= Greenberg's conjectures =

Two unsolved conjectures in algebraic number theory

Greenberg's conjecture is either of two conjectures in algebraic number theory proposed by Ralph Greenberg. Both are still unsolved as of 2021.

==Invariants conjecture==
The first conjecture was proposed in 1976 and concerns Iwasawa invariants. This conjecture is related to Vandiver's conjecture, Leopoldt's conjecture, Birch–Tate conjecture, all of which are also unsolved.

The conjecture, also referred to as Greenberg's invariants conjecture, firstly appeared in Greenberg's Princeton University thesis of 1971 and originally stated that, assuming that $F$ is a totally real number field and that $F_\infty/F$ is the cyclotomic $\mathbb{Z}_p$-extension, $\lambda(F_\infty/F) = \mu(F_\infty/F) = 0$, i.e. the power of $p$ dividing the class number of $F_n$ is bounded as $n \rightarrow \infty$. Note that if Leopoldt's conjecture holds for $F$ and $p$, the only $\mathbb{Z}_p$-extension of $F$ is the cyclotomic one (since it is totally real).

In 1976, Greenberg expanded the conjecture by providing more examples for it and slightly reformulated it as follows: given that $k$ is a finite extension of $\mathbf{Q}$ and that $\ell$ is a fixed prime, with consideration of subfields of cyclotomic extensions of $k$, one can define a tower of number fields
$k = k_0 \subset k_1 \subset k_2 \subset \cdots \subset k_n \subset \cdots$ such that $k_n$ is a cyclic extension of $k$ of degree $\ell^n$. If $k$ is totally real, is the power of $l$ dividing the class number of $k_n$ bounded as  $n \rightarrow \infty$? Now, if $k$ is an arbitrary number field, then there exist integers $\lambda$, $\mu$ and $\nu$ such that the power of $\ell$ dividing the class number of $k_n$ is $\ell^{e_n}$, where $e_n = {\lambda}n + \mu^{\ell_n} + \nu$ for all sufficiently large $n$. The integers $\lambda$, $\mu$, $\nu$ depend only on $k$ and $\ell$. Then, we ask: is $\lambda = \mu = 0$ for $k$ totally real?

Simply speaking, the conjecture asks whether we have $\mu_\ell(k) = \lambda_\ell(k) = 0$ for any totally real number field $k$ and any prime number $\ell$, or the conjecture can also be reformulated as asking whether both invariants λ and μ associated to the cyclotomic $Z_p$-extension of a totally real number field vanish.

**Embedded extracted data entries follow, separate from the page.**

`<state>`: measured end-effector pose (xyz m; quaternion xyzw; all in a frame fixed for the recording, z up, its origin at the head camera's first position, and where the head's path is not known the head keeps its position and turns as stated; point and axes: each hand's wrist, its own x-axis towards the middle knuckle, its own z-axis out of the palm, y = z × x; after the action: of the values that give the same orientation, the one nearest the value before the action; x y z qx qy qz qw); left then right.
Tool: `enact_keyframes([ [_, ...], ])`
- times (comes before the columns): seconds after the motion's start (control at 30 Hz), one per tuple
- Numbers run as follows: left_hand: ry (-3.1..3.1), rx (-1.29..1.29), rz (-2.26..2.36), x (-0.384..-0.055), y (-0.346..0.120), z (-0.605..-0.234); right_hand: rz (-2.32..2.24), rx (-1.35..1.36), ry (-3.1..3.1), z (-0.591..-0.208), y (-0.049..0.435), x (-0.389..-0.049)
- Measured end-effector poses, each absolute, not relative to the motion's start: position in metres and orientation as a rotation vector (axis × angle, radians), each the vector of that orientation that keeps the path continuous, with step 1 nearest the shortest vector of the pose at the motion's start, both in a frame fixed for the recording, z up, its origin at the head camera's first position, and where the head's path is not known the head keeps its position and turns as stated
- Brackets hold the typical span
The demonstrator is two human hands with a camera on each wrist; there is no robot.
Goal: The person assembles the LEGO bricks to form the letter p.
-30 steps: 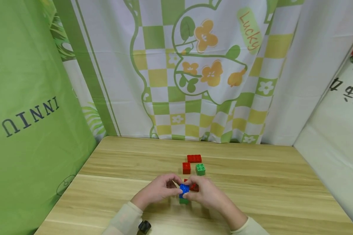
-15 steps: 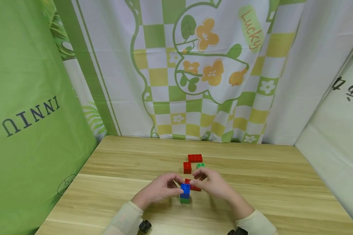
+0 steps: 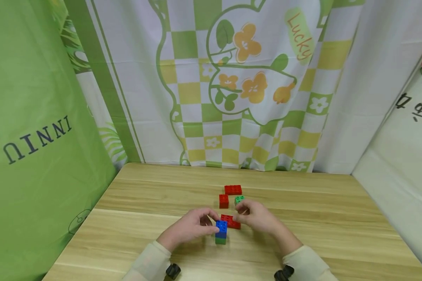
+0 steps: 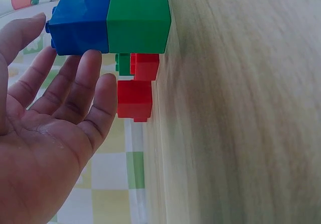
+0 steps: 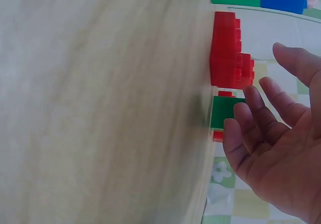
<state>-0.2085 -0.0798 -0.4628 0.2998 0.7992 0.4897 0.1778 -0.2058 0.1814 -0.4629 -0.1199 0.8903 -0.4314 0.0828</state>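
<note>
A blue brick (image 3: 222, 233) sits on a green brick (image 3: 220, 241), forming a small upright stack on the table. Around its left side my left hand (image 3: 188, 227) rests with relaxed, parted fingers, the thumb tip right by the blue brick (image 4: 80, 23). My right hand (image 3: 256, 217) hovers loosely spread between a long red brick (image 3: 233, 224) just behind the stack and a separate green brick (image 3: 239, 199), which it partly hides. In the right wrist view, the fingers of that hand (image 5: 286, 138) lie close to the green brick (image 5: 225, 112) with nothing between them and the thumb.
Farther back are a square red brick (image 3: 223, 201) and another long red brick (image 3: 233, 190). Wood-grain table (image 3: 302, 218) surrounds the bricks, with a patterned curtain (image 3: 211, 128) along its back edge and a green cloth (image 3: 45, 187) at the left. Black straps with small devices circle both wrists.
My right hand has let go of the blue brick and moved right and back, toward the separate green brick. The left hand has stayed beside the stack.
</note>
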Motion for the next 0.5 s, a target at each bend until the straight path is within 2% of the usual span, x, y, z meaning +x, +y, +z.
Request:
enact_keyframes([
  [0.5, 2.244, 0.861, 1.401, -0.2101, -0.0800, -0.4644, -1.187, -0.403, 2.635, -0.4680, 0.1792, -0.2082],
])
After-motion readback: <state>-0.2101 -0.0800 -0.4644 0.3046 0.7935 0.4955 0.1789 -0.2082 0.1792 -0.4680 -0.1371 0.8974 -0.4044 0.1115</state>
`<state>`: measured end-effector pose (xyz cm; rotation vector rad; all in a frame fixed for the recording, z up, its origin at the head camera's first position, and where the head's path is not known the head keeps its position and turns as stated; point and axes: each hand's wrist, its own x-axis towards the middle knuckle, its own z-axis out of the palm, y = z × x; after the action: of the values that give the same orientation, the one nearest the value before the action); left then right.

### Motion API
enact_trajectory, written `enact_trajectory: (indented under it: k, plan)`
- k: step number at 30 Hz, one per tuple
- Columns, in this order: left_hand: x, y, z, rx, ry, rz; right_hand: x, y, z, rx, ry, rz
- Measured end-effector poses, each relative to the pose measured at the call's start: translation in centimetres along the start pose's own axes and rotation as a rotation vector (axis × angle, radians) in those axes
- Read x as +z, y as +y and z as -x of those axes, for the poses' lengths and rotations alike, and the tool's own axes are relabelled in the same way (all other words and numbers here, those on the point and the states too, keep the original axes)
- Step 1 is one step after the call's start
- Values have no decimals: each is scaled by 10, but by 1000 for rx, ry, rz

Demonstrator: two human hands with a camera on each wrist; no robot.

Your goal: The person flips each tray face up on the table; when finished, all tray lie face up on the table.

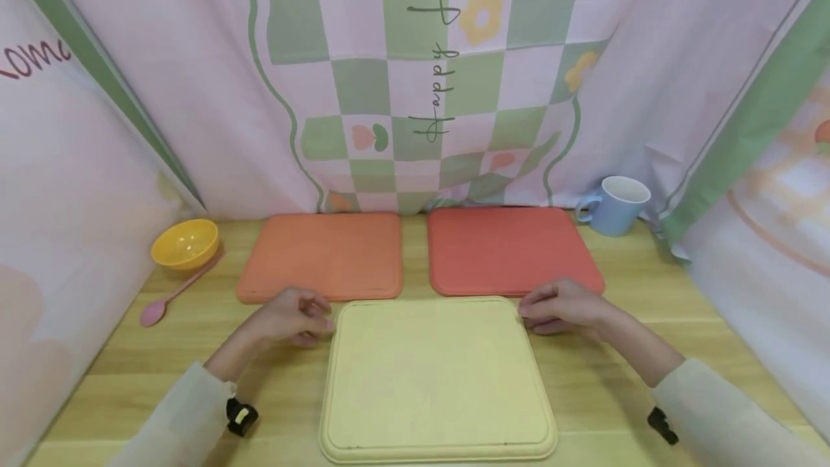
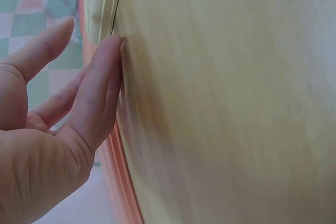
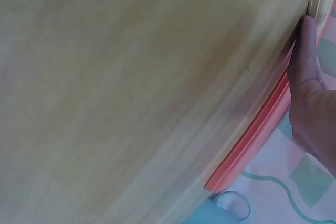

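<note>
A pale yellow board [image 1: 437, 380] with a grooved rim lies flat on the wooden table, close in front of the person. By its far left corner is the left hand [image 1: 295, 317], fingertips right at the board's edge, thumb held apart from the fingers in the left wrist view. The right hand [image 1: 560, 306] is at the far right corner, its fingertips meeting the rim. In the right wrist view the fingers [image 3: 303, 51] look fairly straight. Behind the yellow board lie an orange board [image 1: 331, 254] on the left and a red board [image 1: 512, 249] on the right.
At the far left stands a yellow bowl [image 1: 186, 244], with a pink spoon [image 1: 154, 312] lying beside it. A light blue mug [image 1: 616, 207] is at the back right. Printed curtains [image 1: 415, 92] hang along the back and both sides of the wooden table [image 1: 149, 380].
</note>
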<state>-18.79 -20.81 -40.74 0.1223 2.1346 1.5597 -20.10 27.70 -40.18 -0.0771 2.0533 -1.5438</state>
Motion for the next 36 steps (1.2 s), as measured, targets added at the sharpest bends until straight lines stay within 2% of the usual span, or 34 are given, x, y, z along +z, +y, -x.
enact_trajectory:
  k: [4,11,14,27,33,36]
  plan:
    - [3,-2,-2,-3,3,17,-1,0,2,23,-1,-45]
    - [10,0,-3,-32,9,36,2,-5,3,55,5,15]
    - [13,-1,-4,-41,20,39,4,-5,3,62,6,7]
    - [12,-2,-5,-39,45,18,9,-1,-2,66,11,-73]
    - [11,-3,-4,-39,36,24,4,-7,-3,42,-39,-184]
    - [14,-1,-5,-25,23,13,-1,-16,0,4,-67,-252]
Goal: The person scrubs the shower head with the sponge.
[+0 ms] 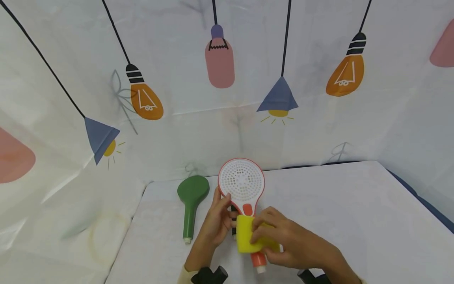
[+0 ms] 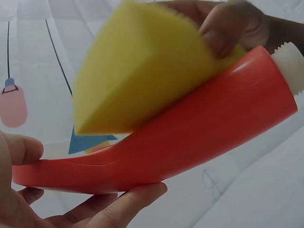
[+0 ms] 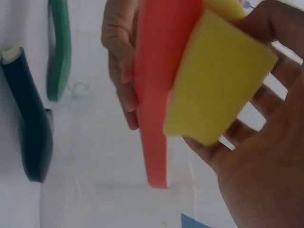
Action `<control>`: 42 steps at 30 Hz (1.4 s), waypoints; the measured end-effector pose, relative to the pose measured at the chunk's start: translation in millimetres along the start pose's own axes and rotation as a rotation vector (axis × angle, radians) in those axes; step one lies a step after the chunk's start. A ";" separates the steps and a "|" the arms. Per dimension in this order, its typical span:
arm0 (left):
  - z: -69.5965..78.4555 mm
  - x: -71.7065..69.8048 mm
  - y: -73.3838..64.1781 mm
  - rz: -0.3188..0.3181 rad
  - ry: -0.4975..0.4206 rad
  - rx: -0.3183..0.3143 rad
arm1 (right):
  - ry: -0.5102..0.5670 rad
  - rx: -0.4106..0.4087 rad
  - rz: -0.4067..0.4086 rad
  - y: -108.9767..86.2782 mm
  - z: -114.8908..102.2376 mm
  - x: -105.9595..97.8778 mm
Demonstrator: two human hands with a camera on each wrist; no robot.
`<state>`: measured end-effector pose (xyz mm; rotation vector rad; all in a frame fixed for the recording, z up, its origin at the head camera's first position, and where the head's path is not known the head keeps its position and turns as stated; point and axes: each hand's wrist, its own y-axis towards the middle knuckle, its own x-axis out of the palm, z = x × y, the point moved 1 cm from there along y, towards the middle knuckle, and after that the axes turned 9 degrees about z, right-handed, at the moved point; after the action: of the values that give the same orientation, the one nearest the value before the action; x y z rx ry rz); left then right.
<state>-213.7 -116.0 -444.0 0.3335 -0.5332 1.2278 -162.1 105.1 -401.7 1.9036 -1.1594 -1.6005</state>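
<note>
A red shower head (image 1: 242, 180) with a white, perforated spray face is raised over the table, its handle pointing toward me. My left hand (image 1: 217, 221) grips it by the edge of its round head, thumb on one side and fingers beneath in the left wrist view. My right hand (image 1: 296, 241) holds a yellow sponge (image 1: 244, 238) against the handle. In the left wrist view the sponge (image 2: 137, 71) lies along the upper side of the red handle (image 2: 213, 123). The sponge hides part of the handle in the head view.
A green shower head (image 1: 191, 205) lies face down on the white table (image 1: 337, 213), left of my hands. A dark shower head (image 3: 33, 128) lies beside it, mostly hidden behind my left hand in the head view. A white sheet printed with lamps (image 1: 241, 118) hangs behind the table.
</note>
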 end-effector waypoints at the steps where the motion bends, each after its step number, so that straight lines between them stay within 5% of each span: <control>1: 0.4 -0.1 0.0 0.005 0.000 0.002 | 0.030 -0.023 -0.024 -0.1 -1.5 -1.2; 5: 2.3 1.0 -0.2 0.028 0.020 -0.003 | 0.069 -0.100 -0.097 0.0 -8.3 -4.1; 12: -1.2 7.5 2.1 0.183 0.305 -0.058 | -0.193 -0.129 -0.099 2.2 -11.2 7.4; 23: -12.1 21.8 1.6 0.128 0.410 -0.008 | -0.437 -0.030 -0.069 2.9 -2.5 13.3; 33: -8.1 17.1 2.3 0.219 0.404 0.007 | -0.316 -0.066 -0.094 1.9 -4.1 16.1; 37: -3.0 13.4 1.1 0.282 0.325 0.022 | -0.182 -0.082 -0.144 1.0 -8.2 11.0; 42: 2.4 10.7 -1.4 0.270 0.179 0.081 | -0.008 -0.140 -0.138 1.2 -9.2 -0.5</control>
<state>-210.4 -109.1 -436.1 0.2211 -0.3818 1.5279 -153.8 102.9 -398.0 1.9235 -0.9096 -1.7142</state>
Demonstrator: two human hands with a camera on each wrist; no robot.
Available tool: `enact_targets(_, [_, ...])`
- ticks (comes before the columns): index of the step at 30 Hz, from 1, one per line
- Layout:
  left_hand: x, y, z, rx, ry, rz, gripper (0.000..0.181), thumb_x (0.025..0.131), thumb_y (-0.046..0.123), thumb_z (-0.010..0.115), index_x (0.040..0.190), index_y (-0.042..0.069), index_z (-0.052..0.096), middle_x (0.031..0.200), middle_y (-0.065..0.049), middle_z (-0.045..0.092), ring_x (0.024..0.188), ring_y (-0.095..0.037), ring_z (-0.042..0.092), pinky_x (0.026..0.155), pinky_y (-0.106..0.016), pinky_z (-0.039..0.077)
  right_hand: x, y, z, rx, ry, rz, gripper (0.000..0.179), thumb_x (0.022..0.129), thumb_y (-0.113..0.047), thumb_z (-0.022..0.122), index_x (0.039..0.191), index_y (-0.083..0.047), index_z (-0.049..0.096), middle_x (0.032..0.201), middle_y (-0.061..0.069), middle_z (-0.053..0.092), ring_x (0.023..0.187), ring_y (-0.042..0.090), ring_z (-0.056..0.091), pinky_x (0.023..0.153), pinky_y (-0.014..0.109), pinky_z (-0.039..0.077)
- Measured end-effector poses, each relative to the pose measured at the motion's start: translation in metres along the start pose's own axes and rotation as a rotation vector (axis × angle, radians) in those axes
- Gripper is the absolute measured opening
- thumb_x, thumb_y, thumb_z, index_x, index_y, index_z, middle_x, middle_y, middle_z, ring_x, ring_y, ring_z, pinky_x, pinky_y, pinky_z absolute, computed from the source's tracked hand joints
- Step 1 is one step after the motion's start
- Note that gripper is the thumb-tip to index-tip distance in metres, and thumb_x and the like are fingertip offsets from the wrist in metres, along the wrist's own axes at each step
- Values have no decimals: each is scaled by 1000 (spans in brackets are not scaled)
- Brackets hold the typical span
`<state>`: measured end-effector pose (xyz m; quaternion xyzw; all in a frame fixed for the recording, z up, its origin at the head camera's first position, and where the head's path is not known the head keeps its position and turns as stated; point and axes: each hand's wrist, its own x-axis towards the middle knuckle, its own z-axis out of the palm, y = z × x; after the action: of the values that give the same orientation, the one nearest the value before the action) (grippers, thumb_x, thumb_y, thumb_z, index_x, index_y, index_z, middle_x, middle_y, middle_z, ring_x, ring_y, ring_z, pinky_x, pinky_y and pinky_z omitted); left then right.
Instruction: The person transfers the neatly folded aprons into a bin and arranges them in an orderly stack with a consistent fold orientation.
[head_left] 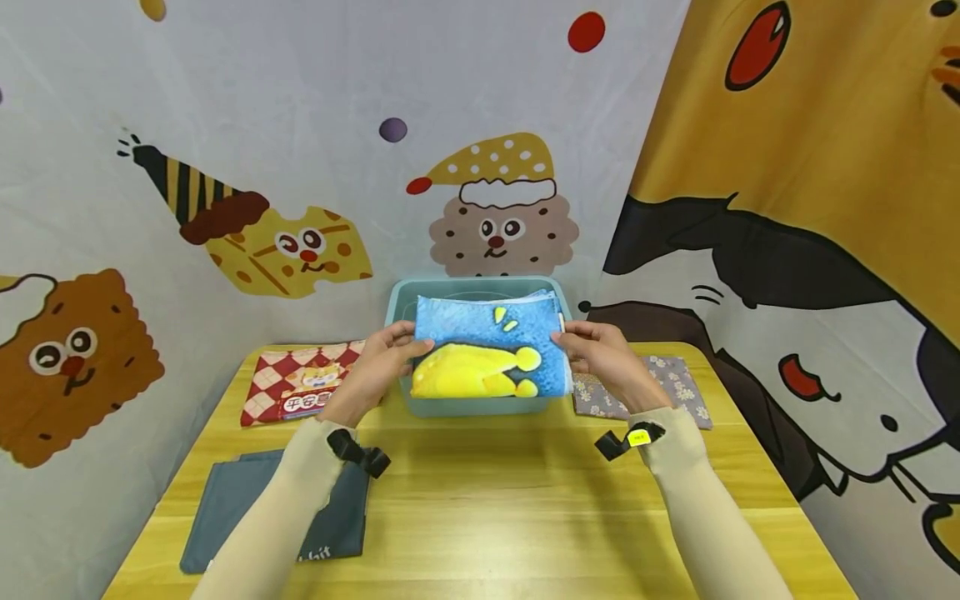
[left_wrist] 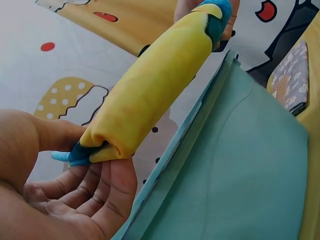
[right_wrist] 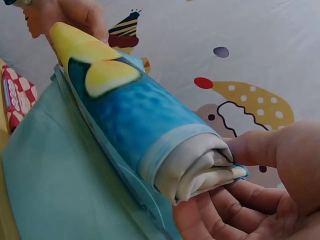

In 2001, Greenberg generalized the conjecture (thus making it known as Greenberg's pseudo-null conjecture or, sometimes, as Greenberg's generalized conjecture):

Supposing that $F$ is a totally real number field and that $p$ is a prime, let $\tilde{F}$ denote the compositum of all $\mathbb{Z}_p$-extensions of $F$. (Recall that if Leopoldt's conjecture holds for $F$ and $p$, then $\tilde F=F_\infty$.) Let $\tilde{L}$ denote the pro-$p$ Hilbert class field of $\tilde{F}$ and let $\tilde{X} = \operatorname{Gal}(\tilde{L}/\tilde{F})$, regarded as a module over the ring $\tilde{\Lambda} = {\mathbb{Z}_p}\operatorname{Gal}(\tilde{F}/F)$. Then $\tilde{X}$ is a pseudo-null $\tilde{\Lambda}$-module.

A possible reformulation: Let $\tilde{k}$ be the compositum of all the $\mathbb{Z}_p$-extensions of $k$ and let $\operatorname{Gal}(\tilde{k}/k) \simeq \mathbb{Z}^n_p$, then $Y_\tilde{k}$ is a pseudo-null $\Lambda_n$-module.

Another related conjecture (also unsolved as of yet) exists:

We have $\mu_\ell(k) = 0$ for any number field $k$ and any prime number $\ell$.

This related conjecture was justified by Bruce Ferrero and Larry Washington, both of whom proved (see: Ferrero–Washington theorem) that $\mu_\ell(k) = 0$ for any abelian extension $k$ of the rational number field $\mathbb{Q}$ and any prime number $\ell$.

==p-rationality conjecture==
Another conjecture, which can be referred to as Greenberg's conjecture, was proposed by Greenberg in 2016, and is known as Greenberg's $p$-rationality conjecture. It states that for any odd prime $p$ and for any $t$, there exists a $p$-rational field $K$ such that $\operatorname{Gal}(K/\mathbb{Q}) \cong (\mathbb{Z}/\mathbb{2Z})^t$. This conjecture is related to the Inverse Galois problem.